> **What this task involves**
The answer must be every line of the data that holds the word "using".

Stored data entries
● ● ● ● ●
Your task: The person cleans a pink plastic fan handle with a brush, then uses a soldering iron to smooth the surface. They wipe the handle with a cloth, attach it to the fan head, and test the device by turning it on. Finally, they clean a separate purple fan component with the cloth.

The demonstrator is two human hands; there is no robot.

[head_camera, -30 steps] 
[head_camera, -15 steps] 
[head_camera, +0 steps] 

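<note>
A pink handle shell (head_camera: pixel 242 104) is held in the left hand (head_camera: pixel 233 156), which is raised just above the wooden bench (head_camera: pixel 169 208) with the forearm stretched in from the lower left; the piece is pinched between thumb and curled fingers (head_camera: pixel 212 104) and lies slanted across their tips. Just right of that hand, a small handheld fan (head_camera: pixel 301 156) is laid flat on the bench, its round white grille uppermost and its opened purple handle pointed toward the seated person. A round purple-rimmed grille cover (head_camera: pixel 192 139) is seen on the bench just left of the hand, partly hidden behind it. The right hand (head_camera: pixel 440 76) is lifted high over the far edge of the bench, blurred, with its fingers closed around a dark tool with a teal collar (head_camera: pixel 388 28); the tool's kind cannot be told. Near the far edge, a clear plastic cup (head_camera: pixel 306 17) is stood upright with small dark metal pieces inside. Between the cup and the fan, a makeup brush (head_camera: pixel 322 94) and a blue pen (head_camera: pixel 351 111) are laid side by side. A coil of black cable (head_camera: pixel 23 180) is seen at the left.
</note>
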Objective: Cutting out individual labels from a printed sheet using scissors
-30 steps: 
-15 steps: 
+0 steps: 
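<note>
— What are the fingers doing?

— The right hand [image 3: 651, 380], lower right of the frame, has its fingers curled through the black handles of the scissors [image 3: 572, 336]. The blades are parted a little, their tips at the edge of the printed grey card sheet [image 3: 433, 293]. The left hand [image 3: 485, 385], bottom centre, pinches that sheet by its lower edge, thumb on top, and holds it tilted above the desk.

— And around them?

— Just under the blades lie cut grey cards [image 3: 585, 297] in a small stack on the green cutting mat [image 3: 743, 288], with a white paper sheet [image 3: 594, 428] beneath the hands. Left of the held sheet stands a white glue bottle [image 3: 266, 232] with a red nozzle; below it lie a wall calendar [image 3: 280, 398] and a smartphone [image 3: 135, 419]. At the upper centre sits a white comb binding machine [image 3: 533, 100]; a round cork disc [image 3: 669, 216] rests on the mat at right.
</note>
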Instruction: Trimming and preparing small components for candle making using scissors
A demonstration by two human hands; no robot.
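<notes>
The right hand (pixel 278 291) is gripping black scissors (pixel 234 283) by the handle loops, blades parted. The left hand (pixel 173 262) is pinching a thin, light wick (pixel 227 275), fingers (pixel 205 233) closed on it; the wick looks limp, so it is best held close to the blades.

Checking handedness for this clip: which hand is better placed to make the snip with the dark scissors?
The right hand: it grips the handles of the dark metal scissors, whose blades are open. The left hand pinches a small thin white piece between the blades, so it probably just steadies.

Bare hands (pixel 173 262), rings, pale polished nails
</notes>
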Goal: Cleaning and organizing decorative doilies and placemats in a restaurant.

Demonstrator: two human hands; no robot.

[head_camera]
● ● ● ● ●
> **Your response**
Objective: Cutting out individual labels from a printed sheet using scissors
Instruction: Trimming and preparing small components for candle making using scissors

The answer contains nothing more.